Occasionally people came in the room to feed her and give her water. They loved her, and she enjoyed the moments they spent with her. This was real. They filled her dish with colorful seeds, her bowl with fresh sparkling water. She would stay pressed out of the way, against the silver bars of the cage.

“Sing, little bird.

Flap your beautiful little yellow wings!

Sing your pretty canary song,

For it pleases us.

This is the reason you were made.

Fulfill the wish of the Creator.

This is the meaning of your life.”

The seeds were hard for the little bird to break, and they stuck in her throat making it difficult to sing the song they wanted to hear. She washed them down with the water, and sang for them the best she could. Puffing out her chest, she sang long and hard, until tears would form in her eyes.

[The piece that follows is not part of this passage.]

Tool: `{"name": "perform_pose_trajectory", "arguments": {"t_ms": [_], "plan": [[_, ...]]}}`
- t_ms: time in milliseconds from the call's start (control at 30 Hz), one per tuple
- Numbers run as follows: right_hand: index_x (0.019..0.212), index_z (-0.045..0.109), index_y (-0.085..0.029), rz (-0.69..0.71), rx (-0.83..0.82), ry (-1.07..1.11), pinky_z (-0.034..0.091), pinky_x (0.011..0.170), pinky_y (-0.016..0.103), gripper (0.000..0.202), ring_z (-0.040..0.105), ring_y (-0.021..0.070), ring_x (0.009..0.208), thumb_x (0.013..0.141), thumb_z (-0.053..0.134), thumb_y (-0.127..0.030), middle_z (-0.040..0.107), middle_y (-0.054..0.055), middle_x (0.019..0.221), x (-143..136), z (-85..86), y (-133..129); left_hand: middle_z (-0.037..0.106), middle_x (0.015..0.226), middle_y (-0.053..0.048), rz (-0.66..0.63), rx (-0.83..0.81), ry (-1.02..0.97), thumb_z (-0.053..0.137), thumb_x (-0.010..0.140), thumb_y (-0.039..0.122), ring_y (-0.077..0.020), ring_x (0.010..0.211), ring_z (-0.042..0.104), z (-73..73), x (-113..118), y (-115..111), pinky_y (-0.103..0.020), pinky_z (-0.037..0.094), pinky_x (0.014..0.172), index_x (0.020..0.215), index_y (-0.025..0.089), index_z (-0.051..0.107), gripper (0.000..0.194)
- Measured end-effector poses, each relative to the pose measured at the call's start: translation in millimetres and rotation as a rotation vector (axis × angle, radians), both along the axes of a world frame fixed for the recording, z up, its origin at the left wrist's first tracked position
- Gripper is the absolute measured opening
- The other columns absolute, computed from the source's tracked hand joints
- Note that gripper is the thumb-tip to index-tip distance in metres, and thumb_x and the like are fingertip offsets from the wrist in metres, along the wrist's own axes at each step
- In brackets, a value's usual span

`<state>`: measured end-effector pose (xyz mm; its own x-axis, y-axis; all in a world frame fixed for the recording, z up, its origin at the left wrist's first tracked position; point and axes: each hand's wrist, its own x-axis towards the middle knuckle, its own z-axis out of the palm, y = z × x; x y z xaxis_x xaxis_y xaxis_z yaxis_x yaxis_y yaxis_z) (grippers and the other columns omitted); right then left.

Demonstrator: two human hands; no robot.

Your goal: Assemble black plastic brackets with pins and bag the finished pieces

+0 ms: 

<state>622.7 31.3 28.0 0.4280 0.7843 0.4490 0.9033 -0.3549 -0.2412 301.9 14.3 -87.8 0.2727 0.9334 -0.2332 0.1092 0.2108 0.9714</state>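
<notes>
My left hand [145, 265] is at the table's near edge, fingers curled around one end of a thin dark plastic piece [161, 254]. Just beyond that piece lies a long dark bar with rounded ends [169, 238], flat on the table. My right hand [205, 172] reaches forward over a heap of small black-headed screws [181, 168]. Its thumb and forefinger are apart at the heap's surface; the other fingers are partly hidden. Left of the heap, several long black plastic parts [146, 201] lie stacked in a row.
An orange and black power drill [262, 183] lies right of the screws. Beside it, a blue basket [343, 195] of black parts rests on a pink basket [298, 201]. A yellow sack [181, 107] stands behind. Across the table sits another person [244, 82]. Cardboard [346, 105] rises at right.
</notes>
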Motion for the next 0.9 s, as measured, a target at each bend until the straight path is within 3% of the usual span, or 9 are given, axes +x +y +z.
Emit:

“Sing louder, little bird.

Sing sweeter.

Sing your canary song!”

 She was so happy to be yellow, as it seemed to please them. She would flap her little yellow wings, and they would smile. So pretty in her silver cage. They tapped her cage as they would leave, making it swing on the chain that was attached to the ceiling.

“Fly!” they said as they left the room.

 The bird was thankful that they allowed her to fly like this. The cage spent several minutes swaying to and fro, and she held her wings out to enjoy the soaring sensation this created. How thoughtful they were. How much they loved her.

 Whenever she heard them come near the room, she would begin her song. Bringing joy to their hearts was the meaning of her life. Her heart longed to see the happiness she was creating. The dark room, the shadowy objects, the dusty curtains reflected nothing.

 In time, the little bird realized the cage was getting smaller. She could no longer flap her wings the way she had done before. Her wings, when spread, reached across the cage. Her feathers scraped across the silver bars. No one noticed this when they made their daily request.

 “Sing, little bird.

Flap your beautiful little yellow wings!

Sing your pretty canary song,

For it pleases us.

This is the reason you were made.

Fulfill the wish of the Creator.

This is the meaning of your life.”

 One day, she discovered she could sing a new song. She had practiced all day, and the sound thrilled her. When they entered the room, she greeted them with her new found song. Instead of the joy she had anticipated, she saw displeasure in their eyes.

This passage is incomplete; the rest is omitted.